Leider stand dem in Tilchs Regie eine wohl als „Entlarvung“ gedachte Personen-Führung gegenüber, deren Banalität pauschal nur mit „Youtube-Tik-Tok-DSDS-Niveau“ zu etikettieren ist: Verdoppelung des Textes und durchgängig so viel „Daumen hoch“ wie derzeit nirgendwo auf der Opernbühne – bis hin zu einem Hagen (Heeyun Choi), der doch eigentlich als überlegen-kalter Machtstratege zu charakterisieren wäre, und zu seinem ihn vielfach anleitenden, aber wenig gefährlichen Geist-Vater Alberich (Oliver Weidinger). Insgesamt Typen ohne Fallhöhe - enttäuschend.
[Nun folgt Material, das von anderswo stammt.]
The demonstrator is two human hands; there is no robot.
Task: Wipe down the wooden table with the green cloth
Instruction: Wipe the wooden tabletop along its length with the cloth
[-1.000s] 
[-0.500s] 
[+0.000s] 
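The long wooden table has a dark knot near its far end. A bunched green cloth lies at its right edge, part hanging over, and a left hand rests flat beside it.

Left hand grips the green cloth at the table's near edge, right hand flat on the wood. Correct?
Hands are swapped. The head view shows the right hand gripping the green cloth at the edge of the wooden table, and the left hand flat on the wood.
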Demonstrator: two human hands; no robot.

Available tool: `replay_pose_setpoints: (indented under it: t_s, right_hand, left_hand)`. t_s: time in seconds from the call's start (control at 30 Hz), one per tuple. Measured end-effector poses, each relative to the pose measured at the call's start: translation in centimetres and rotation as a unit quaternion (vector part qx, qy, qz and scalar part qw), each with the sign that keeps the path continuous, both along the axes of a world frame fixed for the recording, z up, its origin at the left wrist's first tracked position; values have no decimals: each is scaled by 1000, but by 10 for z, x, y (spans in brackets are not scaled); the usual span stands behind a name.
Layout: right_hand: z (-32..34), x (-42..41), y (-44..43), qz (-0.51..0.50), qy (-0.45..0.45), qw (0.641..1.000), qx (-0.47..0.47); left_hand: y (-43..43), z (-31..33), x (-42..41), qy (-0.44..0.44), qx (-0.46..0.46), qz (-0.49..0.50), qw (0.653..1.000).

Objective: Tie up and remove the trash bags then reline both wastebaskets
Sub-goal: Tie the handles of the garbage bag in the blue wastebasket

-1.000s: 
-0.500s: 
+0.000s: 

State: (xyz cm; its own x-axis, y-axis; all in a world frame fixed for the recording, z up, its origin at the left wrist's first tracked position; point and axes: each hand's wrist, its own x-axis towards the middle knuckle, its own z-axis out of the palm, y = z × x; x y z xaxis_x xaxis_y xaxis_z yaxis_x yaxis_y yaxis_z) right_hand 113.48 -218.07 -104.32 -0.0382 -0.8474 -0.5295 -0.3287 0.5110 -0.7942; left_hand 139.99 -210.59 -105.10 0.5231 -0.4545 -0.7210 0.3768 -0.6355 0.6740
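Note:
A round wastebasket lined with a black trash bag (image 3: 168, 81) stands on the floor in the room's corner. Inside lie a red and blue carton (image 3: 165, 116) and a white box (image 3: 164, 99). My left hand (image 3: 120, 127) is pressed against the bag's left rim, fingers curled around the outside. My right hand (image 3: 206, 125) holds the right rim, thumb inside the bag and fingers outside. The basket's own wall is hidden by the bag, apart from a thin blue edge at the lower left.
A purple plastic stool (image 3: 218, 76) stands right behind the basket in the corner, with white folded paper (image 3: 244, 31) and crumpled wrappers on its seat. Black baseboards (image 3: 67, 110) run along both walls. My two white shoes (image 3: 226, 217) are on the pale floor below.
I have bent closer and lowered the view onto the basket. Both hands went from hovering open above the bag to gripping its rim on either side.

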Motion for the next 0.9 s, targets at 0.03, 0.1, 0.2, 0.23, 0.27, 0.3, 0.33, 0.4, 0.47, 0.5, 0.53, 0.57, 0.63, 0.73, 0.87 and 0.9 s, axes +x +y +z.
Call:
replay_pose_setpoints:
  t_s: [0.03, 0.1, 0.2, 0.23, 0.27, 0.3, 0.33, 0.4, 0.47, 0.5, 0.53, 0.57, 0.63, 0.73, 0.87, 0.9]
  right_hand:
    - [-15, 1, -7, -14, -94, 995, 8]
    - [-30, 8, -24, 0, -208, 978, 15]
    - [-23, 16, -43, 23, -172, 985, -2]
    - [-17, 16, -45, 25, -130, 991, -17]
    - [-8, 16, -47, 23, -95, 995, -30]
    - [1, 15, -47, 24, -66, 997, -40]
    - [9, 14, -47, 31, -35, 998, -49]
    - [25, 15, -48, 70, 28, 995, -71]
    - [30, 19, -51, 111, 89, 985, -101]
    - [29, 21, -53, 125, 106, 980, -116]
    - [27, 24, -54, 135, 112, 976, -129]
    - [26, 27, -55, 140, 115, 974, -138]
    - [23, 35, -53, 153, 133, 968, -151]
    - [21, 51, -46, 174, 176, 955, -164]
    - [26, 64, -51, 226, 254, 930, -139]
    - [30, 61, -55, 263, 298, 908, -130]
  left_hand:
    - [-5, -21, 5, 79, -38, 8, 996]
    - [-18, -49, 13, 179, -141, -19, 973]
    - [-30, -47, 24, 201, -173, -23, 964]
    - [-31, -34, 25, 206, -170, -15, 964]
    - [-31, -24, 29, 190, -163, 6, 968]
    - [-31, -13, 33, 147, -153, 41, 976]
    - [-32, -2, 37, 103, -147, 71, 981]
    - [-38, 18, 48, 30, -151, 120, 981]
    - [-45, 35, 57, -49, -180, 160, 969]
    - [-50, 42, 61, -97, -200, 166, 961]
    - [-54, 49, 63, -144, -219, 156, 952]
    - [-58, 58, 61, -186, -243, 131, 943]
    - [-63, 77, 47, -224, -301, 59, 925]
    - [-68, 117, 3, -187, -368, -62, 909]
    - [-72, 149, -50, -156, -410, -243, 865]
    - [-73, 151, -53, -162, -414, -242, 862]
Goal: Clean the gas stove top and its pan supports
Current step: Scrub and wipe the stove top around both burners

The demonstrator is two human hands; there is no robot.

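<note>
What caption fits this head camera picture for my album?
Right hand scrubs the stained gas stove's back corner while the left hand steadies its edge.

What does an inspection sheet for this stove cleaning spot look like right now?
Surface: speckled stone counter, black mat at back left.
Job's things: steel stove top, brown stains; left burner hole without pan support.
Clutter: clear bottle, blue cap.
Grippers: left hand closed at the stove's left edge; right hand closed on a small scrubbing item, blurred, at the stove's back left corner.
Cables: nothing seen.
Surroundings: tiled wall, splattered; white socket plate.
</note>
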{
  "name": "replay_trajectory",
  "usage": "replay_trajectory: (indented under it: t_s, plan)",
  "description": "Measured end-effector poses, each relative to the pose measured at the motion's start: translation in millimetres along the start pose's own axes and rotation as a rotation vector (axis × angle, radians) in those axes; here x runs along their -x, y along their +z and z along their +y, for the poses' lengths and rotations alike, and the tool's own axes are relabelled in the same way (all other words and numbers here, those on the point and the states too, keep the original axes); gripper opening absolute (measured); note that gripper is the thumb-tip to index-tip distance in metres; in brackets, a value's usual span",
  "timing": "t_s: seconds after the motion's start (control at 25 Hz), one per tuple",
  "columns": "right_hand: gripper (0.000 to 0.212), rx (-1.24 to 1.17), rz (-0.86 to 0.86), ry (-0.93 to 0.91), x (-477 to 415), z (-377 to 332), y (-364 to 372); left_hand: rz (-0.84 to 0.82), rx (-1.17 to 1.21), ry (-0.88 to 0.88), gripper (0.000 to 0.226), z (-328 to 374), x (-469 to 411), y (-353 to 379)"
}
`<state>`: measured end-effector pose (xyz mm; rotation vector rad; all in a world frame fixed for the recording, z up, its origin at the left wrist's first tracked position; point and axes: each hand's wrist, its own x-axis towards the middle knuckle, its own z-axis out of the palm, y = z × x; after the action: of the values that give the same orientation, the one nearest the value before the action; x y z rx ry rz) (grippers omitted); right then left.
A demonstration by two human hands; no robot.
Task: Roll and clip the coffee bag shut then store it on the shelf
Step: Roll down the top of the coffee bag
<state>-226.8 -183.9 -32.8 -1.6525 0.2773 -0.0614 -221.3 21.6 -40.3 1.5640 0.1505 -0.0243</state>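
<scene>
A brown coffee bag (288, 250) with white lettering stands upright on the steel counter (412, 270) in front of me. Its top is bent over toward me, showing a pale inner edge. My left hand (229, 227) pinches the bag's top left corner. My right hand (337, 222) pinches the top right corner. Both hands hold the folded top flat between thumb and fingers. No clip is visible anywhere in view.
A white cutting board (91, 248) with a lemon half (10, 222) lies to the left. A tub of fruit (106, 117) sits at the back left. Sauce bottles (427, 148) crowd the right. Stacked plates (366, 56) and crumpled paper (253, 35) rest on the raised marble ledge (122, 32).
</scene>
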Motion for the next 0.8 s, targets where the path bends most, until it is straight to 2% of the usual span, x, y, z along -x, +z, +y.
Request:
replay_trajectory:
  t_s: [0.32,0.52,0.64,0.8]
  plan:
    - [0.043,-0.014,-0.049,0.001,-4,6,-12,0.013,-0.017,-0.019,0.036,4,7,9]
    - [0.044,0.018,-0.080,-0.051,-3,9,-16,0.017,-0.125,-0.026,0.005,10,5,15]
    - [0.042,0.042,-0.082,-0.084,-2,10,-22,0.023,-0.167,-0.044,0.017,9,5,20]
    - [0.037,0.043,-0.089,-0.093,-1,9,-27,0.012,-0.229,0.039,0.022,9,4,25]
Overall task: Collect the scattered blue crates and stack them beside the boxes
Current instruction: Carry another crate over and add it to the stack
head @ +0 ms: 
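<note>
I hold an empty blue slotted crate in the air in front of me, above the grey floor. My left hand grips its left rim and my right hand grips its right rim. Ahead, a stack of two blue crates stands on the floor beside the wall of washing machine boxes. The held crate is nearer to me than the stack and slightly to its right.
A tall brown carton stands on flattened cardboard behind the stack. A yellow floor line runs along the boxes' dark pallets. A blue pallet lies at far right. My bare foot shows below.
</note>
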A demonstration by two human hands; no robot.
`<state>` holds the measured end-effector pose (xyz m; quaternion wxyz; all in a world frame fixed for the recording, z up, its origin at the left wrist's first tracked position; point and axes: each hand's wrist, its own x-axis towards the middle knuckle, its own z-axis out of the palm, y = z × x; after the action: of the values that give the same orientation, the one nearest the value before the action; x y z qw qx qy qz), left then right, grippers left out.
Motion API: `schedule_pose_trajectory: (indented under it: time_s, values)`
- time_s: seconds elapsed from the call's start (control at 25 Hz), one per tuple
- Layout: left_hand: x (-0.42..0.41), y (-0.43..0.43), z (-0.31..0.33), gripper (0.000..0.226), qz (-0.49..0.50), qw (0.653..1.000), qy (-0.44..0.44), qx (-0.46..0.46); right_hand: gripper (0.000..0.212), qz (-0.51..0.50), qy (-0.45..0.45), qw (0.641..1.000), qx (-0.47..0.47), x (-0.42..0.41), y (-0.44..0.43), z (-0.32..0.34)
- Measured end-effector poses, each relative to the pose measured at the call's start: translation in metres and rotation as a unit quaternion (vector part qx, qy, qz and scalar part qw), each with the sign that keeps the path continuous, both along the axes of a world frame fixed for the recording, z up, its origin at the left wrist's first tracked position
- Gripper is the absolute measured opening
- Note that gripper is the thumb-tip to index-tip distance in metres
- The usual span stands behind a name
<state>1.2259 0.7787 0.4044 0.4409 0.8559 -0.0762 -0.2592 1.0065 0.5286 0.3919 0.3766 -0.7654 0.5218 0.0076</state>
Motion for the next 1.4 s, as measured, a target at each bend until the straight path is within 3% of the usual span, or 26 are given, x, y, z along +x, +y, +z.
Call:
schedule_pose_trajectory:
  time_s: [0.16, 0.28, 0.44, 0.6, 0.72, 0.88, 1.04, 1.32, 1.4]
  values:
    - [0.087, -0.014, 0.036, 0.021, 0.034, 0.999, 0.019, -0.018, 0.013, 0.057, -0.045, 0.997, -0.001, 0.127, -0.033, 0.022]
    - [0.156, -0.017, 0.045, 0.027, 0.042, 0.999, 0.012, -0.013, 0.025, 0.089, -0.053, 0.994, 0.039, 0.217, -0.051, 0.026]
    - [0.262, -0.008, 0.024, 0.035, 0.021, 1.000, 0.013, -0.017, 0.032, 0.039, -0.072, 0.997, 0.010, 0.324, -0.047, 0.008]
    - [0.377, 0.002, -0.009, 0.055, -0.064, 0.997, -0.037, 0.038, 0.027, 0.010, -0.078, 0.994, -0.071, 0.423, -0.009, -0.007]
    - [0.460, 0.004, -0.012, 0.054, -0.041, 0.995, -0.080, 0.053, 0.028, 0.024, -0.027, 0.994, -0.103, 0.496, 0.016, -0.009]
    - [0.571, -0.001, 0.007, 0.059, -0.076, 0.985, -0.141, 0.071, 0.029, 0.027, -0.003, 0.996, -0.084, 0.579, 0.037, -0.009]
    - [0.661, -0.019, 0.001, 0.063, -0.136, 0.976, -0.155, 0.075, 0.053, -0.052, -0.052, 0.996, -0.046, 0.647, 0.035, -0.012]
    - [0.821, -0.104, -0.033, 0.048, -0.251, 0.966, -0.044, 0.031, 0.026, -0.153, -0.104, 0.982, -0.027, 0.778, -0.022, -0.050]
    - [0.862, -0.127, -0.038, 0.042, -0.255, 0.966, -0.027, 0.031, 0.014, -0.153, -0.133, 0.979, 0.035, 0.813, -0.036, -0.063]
Erfreulich dagegen die musikalische Seite. Mit der auf etwa 65 Instrumentalisten beschränkten Niederbayerischen Philharmonie zeigte GMD Basil Coleman, dass die „Lessing-Fassung“ doch viel vom Reichtum der Wagnerschen Reife enthält. Natürlich kann mehr Streichersüße das Erwachen der Liebenden umspielen und im 3. Aufzug waren Ermüdungstöne von den Blechbläsern zu hören, aber die Lyrik in Siegfrieds Erzählungen, der schwungvolle Fluss um die am Ende drogen-trunkenen Rheintöchter, die Dramatik im fast italienischen Rache-Terzett von Brünnhilde, Gunther und Hagen, die Wucht des Trauermarsches und die leuchtende Emphase von Brünnhildes Schlussgesang gelangen. Nur die unterstützende Tontechnik war mit „Piano-Fernwirkung“ überfordert und neigte zu oft zu „vollem Sound“. Denn das vokal durchweg gute Solistenensemble konnte auch so überzeugen - herausgegriffen: mit Yamina Maamars Brünnhilde wurde leidvolles Reifen, durch Michael Heims Siegfried demgegenüber viriles Unbedarftsein nachvollziehbar. Der dystopische Blick auf unsere Welt gipfelte im Starren der Chor-Menschheit auf eine leblose Wüste im Leinwand-Hintergrund. Doch dann fuhr die Kamera nahe an den ausgedörrt rissigen Boden heran – und zur einzig „unbeschädigten“ Musik der durch „Gold-und-Macht“ ruinierten Welt, zum einstigen Liebesjubel Sieglindes „Du hehrstes Wunder“ und nun fast nach „Erlösung“ klingender Streicher-Süße wuchs aus einer Ritze eine Pflanze empor … ob wir das mit unserer Erde besser schaffen?